Saya merasa keberatan dengan jawaban BAPENDA pada LGWP59612949 https://laporgub.jatengprov.go.id/detail/LGWP59612949.html karena tindaklanjut hanya memgembalikan ke plat merah kembali tapi unsur hukum nya sudah terpenuhi,,,itu OKNUM PNS harusnya wajib mendapat sanksi kode etik ASN sesuai UU yg saya sebutkan pada aduan sebelumnya,saya minta INSPEKTORAT DAN BKPP memberi sanksi ASN tsb dijatuhi kode etik ASN karena terbukti memalsukan kendaraan dinas menjadi kendaraan pribadi,penyalahgunaan wewenang dan korupsi ini!!! Mohon ditindaklanjuti INSPEKTORAT DAN BKPP,,kemudian Pimpinan ASN tsb harus berkoordinasi ke SATLANTAS POLRESTABES SEMARANG guna proses tilang pada oknum ASN tsb supaya mencontohkan masyarakat jangan melanggar! ,pimpina harus bertanggubg jawab atas tindaka anak buah nya dengan inisiatif koordinasi ke SATLANTAS POLRESTABES SEMARANG untuk menilang PNS pengguna mobil dinas H 1554 XA tersebut!!
Detail Aduan
Lihat detail lengkap aduan LGWP15890988
Disposisi
Rabu, 18 Februari 2026 - 09:50 WIBAdmin Gubernuran
Laporan telah diteruskan ke Kota Semarang
Verifikasi
Rabu, 18 Februari 2026 - 15:08 WIBKota Semarang
Laporan anda akan diteruskan ke instansi tujuan :
- BADAN KEPEGAWAIAN, PENDIDIKAN DAN PELATIHAN
- INSPEKTORAT
Progress
Rabu, 18 Februari 2026 - 15:42 WIBKota Semarang
Selamat Siang, terima kasih atas laporan dan aduannya, segera kami sampaikan kebidang yang menangani
Progress
Jumat, 20 Februari 2026 - 11:12 WIBKota Semarang
Selamat siang, terima kasih atas laporan yang telah Anda sampaikan. Laporan Anda akan segera kami tindak lanjuti
Progress
Senin, 02 Maret 2026 - 14:53 WIBKota Semarang
Aduan Anda akan dikoordinasikan dengan pihak terkait. Mohon kesediaannya menunggu proses selanjutnya
Selesai
Rabu, 25 Maret 2026 - 10:05 WIBKota Semarang
Yth Pelapor, terima kasih atas laporan yang Anda berikan. Laporan Anda telah ditindaklanjuti dengan Pembinaan kepada pegawai ASN tersebut. Adapun pembinaan dilakukan agar pegawai ASN Pemerintah Kota Semarang memperhatikan hal-hal berikut:
1. Menggunakan Tanda Nomor Kendaraan Bermotor (TNKB) berwarna dasar merah untuk kendaraan dinas sesuai Pasal 45 Peraturan Kepolisian Negara Republik Indonesia Nomor 7 Tahun 2021 tentang Registrasi dan Identifikasi Kendaraan Bermotor.

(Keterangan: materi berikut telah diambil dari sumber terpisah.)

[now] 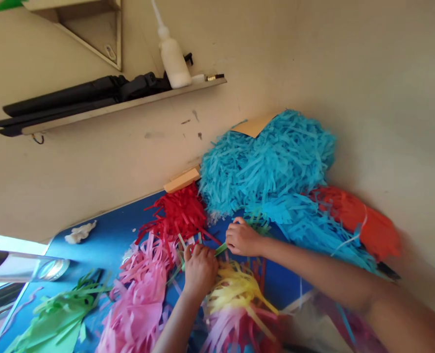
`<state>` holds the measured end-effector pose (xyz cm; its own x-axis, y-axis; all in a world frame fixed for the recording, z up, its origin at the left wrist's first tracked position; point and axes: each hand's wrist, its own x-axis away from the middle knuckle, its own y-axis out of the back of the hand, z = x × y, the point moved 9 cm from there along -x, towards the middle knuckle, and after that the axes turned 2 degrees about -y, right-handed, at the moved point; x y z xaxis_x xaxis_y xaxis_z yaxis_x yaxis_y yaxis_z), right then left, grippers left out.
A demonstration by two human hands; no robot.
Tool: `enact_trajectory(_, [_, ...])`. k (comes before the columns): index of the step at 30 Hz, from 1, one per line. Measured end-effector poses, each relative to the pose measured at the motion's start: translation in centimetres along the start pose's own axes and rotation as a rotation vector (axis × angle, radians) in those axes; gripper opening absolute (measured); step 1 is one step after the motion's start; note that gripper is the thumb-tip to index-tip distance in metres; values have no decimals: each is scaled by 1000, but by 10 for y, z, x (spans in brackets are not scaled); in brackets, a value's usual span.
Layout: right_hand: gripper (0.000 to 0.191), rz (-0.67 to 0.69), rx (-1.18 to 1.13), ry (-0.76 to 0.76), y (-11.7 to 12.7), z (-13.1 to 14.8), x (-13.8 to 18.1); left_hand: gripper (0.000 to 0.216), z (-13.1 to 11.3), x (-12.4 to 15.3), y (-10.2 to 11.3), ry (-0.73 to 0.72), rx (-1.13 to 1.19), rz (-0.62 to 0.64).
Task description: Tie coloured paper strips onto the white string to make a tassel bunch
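Note:
Over the blue table (122, 215), my left hand (201, 268) is closed around thin paper strips, pale ends poking out above its fingers. A green paper strip (221, 249) stretches from it to my right hand (244, 237), whose fingers are pinched on the other end. Beyond the right wrist lies more green fringe (259, 223). Just below the hands sits a bunch of yellow fringed paper (235, 289), with pink and lilac strips under it. Pink fringed paper (140, 304) lies left of my left forearm, and red fringed paper (182, 208) lies behind the left hand.
A large blue fringed shape (269, 157) leans in the corner, with orange tissue paper (372, 225) to its right. Green paper (56, 318) and a clear bottle (30, 264) lie at the left. A wall shelf (129, 108) carries a white squeeze bottle (175, 61).

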<state>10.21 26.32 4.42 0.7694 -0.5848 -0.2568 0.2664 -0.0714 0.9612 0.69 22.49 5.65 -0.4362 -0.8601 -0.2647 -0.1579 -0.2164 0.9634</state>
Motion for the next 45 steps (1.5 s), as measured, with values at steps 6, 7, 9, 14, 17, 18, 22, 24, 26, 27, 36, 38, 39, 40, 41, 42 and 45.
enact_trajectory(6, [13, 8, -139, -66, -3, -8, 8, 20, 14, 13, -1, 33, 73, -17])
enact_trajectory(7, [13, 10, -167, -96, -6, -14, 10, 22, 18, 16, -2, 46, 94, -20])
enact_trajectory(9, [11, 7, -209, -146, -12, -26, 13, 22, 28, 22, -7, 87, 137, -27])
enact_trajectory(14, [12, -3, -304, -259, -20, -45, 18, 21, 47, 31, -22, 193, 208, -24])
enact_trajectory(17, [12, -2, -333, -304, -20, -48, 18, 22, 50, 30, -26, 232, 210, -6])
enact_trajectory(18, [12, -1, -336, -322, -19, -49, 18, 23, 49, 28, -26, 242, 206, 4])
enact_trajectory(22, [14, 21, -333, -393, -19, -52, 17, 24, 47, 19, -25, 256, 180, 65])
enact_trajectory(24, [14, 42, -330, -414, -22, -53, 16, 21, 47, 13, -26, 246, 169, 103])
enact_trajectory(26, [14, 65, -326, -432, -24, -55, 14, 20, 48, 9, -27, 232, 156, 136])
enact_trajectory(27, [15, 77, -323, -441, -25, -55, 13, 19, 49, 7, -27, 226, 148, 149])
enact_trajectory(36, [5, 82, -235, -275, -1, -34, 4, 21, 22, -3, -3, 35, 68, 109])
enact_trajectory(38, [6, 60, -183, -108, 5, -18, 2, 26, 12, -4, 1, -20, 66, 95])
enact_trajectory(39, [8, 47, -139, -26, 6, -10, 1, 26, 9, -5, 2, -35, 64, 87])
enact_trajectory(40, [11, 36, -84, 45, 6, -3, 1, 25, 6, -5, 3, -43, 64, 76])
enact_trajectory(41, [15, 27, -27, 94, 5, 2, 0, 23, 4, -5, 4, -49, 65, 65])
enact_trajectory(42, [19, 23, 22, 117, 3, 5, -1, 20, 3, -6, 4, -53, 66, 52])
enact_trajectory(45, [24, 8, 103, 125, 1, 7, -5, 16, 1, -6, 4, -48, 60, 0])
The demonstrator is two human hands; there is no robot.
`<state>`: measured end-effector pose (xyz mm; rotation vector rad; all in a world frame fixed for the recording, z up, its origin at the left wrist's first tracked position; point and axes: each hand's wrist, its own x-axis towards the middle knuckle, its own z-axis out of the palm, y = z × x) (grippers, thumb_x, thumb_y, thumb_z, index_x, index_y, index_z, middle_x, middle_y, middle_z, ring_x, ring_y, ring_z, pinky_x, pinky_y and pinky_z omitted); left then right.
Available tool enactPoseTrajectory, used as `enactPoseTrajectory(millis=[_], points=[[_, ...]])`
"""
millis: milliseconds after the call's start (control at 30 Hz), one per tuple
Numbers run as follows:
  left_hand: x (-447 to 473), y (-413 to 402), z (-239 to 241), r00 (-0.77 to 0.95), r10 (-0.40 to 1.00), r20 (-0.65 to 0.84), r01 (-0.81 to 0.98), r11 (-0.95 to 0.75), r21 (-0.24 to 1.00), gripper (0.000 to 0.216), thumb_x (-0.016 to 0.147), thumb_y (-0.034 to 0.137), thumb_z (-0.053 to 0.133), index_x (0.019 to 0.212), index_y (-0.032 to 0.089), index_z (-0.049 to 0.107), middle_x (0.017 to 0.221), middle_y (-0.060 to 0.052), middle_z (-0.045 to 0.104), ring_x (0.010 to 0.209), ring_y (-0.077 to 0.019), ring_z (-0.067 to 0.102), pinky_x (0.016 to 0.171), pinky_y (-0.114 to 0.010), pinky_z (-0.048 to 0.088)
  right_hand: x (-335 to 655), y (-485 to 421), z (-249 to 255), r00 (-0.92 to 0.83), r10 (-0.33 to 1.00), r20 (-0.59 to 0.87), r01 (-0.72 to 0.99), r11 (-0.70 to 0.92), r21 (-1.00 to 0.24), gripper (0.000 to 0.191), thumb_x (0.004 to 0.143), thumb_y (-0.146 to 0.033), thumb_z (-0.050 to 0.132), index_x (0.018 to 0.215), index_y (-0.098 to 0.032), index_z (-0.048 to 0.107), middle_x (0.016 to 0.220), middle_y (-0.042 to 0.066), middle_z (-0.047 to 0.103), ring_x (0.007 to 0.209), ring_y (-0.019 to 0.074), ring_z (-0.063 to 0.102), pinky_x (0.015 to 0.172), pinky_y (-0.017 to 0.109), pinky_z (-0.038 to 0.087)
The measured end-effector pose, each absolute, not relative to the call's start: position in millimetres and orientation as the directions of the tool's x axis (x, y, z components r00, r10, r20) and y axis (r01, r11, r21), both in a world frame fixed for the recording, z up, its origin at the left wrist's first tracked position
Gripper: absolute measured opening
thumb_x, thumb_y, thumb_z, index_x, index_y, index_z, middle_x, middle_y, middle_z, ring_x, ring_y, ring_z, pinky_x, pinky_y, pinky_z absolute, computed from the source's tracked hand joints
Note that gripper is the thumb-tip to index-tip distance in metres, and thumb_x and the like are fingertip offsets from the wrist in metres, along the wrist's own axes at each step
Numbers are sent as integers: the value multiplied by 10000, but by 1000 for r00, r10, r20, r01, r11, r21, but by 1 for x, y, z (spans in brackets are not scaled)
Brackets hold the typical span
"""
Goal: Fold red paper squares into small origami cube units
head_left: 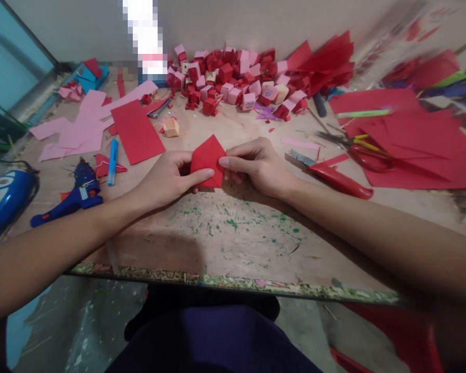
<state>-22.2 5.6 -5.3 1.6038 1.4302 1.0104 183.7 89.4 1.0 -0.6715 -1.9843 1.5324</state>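
"Left grip (171, 174) first: what is it doing?"

"Grasping a folded red paper (208, 151), with the thumb laid across its lower part. The right grip (262, 167) pinches the same piece at its right side."

"And where exactly is that paper?"

"Between the two, over the middle of the counter (256, 259), its top corner pointing away from the person."

"Start at the near side, then."

"Dark blue clothing (213, 336) shows below the counter's front edge. Past that edge, green specks (230, 223) are scattered over the wood."

"What lies to either side?"

"On the left, a blue and white device (19, 199), then a blue glue gun (86, 196) and a light blue marker (112, 161). On the right, just beyond the forearm, a red-handled tool (345, 180) with a metal tip. Past it, red-looped scissors (356, 149) lie by loose red sheets (423, 129)."

"Farther off?"

"One red rectangle (137, 132) overlaps pink paper pieces (83, 129) on the left, and a small pale orange folded cup (171, 128) sits just beside it. Behind, small red and pink paper boxes (248, 101) are heaped towards the back wall (236, 26), with fanned red paper (330, 67) at the heap's right end."
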Motion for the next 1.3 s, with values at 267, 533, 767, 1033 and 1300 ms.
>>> enactPoseTrajectory(millis=[267,533,767,1033,1300], points=[[-23,7,-7,48,995,84,409,-96,907,267,892,371,766,729,170,703,635,-23,722,547,-138,650,546,-249,490,182,90,-3,-734,665,139,-23,181,-983,394,990,-234,669,608,-151,633,490,-26,536,475,81,440,505,263,325],[-22,7,-7,-5,993,114,365,-104,925,229,888,339,766,751,163,714,603,-9,696,517,-130,645,502,-231,480,183,94,-7,-792,592,147,69,326,-943,289,952,-305,741,716,-141,711,564,-24,579,521,94,467,506,268,321],[-23,7,-6,6,992,128,348,-122,930,231,912,335,746,757,164,739,627,-16,707,531,-123,638,509,-226,483,182,96,-9,-812,573,110,99,321,-942,334,943,-237,714,628,-135,667,546,-15,580,498,84,464,503,267,321],[-23,9,-6,19,994,105,322,-105,941,203,895,338,752,775,175,735,711,-22,722,550,-123,629,511,-238,481,181,93,-7,-734,669,114,103,276,-955,330,952,-317,729,676,-142,687,573,-12,621,490,86,508,494,245,385],[-24,11,-9,-54,984,168,260,-148,954,203,917,329,717,773,197,772,639,5,656,544,-112,555,513,-231,439,180,95,-7,-715,691,107,120,272,-955,335,947,-282,724,643,-150,674,545,-3,619,485,93,525,493,248,387]])
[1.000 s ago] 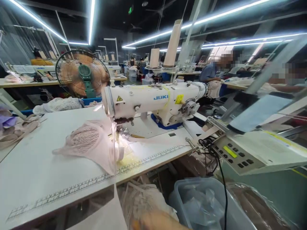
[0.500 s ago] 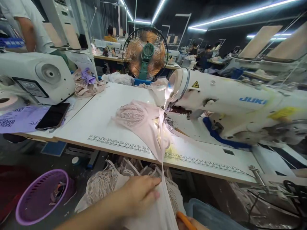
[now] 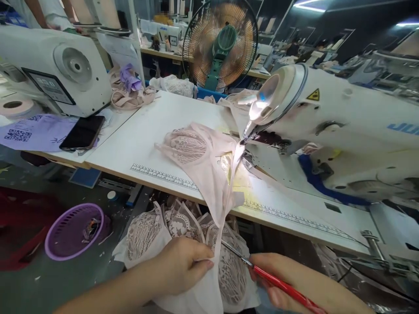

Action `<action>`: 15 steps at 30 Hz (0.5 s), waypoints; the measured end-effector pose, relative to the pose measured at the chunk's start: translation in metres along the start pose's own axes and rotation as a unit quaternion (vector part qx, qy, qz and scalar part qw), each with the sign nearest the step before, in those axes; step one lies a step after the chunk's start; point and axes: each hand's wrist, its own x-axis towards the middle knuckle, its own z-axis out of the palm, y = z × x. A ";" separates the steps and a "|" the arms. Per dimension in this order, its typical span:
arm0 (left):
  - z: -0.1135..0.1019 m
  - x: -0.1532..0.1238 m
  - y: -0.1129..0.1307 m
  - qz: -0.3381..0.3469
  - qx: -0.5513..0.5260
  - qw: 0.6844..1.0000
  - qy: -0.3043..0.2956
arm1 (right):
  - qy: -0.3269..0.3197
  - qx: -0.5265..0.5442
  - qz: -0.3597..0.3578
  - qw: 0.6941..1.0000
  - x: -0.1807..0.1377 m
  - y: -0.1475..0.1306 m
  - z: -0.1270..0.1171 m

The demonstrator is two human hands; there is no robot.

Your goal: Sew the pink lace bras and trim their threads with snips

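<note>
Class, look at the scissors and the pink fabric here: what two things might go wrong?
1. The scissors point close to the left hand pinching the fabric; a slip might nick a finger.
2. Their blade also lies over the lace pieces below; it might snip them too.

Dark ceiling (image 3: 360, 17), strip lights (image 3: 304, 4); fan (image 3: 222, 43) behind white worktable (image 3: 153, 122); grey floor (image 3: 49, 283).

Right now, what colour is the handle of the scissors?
Red: the scissors show best in the head view.

The head camera looks forward and down, close above the left hand (image 3: 183, 266) and sewing table (image 3: 137, 148).
</note>
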 end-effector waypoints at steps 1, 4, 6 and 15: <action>0.000 0.000 0.000 0.000 0.003 1.000 -0.003 | -0.041 -0.024 -0.003 0.999 0.007 -0.008 -0.003; -0.002 0.000 -0.001 0.000 -0.009 1.000 -0.007 | -0.114 -0.080 -0.011 0.990 0.022 -0.031 -0.010; -0.003 -0.001 -0.002 0.002 -0.016 1.000 -0.007 | -0.123 -0.096 0.001 0.988 0.027 -0.040 -0.014; -0.010 -0.004 0.006 0.107 -0.038 0.992 0.053 | 0.007 0.087 -0.020 0.996 0.027 -0.014 0.017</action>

2. Menggunakan kendaraan dinas hanya untuk keperluan kedinasan.
3. Apabila di kemudian hari berdasarkan hasil pemeriksaan terbukti melakukan pelanggaran yang sama, maka akan dijatuhi hukuman disiplin sesuai Peraturan Pemerintah nomor 94 tahun 2021 tentang Disiplin Pegawai Negeri Sipil.